A City Surrounded

posted  by Megan Swanson

Driving into Pnom Penh, the streets lined with shacks built with straw and tin sheets slowly give way to brick and stucko apartments stacked high with metal partitions between each balcony. These dividers are metal fans between each cell of the complex; several have barbed wire circled around the spokes, making the decorative appear dangerous.

Despite the divisions, several apartment residents sit on the edges of their balconies chatting with neighbors similar to neighbors in the states chatting through their own fences, sans barbed wire.

These conversations are lost to the bustle of the streets below, curbside businesses selling car parts, cellular phones, clothing, produce and street food. Across town, there is a fence surrounding a plot of land filled with beautiful trees and greenery, small purple flowers dotting the ups and downs in the landscape. The tops of the fence have rusted barbed wire rounded around the chain links. No conversations are floating around the boundaries here. Here, in the former killing field of Choeung Ek, there is only silence.

During the years of 1975 to 1979, the Khmer Rouge used this land as the last stop for the tortured and hopeless souls sent from Tuol Sleng prison in Phnom Penh. Flowers now dot the scars in the land where mass graves used to hold thousands of brutally murdered innocents.

Under the pretense that they were being transferred to a different location, prisoners from Tuol Sleng were transported to Choeung Ek in order to be killed by guards wielding bamboo sticks, garden hoes, shovels and rifle butts.

I try to step away from the group for a second and slowly close my eyes, take my hands behind my back and place myself in their shoes. Of course, this is close to impossible, but the motions emulate helplessness and hopelessness. The Khmer Rouge revolution that was supposed to restore peace and do away with corruption lied its way into the hearts and minds of Cambodians in the seventies.
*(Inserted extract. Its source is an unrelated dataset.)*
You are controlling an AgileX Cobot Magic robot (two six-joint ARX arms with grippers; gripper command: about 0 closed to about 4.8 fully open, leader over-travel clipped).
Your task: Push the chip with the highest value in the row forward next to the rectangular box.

A few yards away, there is a tiered stupa filled with seventeen shelves of bones that belonged to the ictims of Choeung Ek. My reflection stares back with skulls superimposed over my t-shirt. I am standing to one side of the stupa while tourists pose for pictures at the front and place yellow and white carnations in several vases at the base of the stupa. No one is standing near me as I read the cards denoting age ranges of the skulls. Fifteen- to twenty- year-olds fill the layer staring back at me. My brother and I would have been placed on that tier.

In one of the deep indentations in the land, a pile of old carnations rest next to burned trash — remnants of old prayers and odes to memory all gone.

Small tokens of prayer or lost memories are burned and destroyed right next to the graves that held the people they give tribute to. Our prayers are lost on that land, along with any justice that will come to the Khmer Rouge.

As we walk out of the gates and onto our bus, the barbed wire fades into the distance, but the imprint that the Killing Fields have left on our heavy hearts will dwell forever inside a fence built by a regime determined to dehumanize its own people.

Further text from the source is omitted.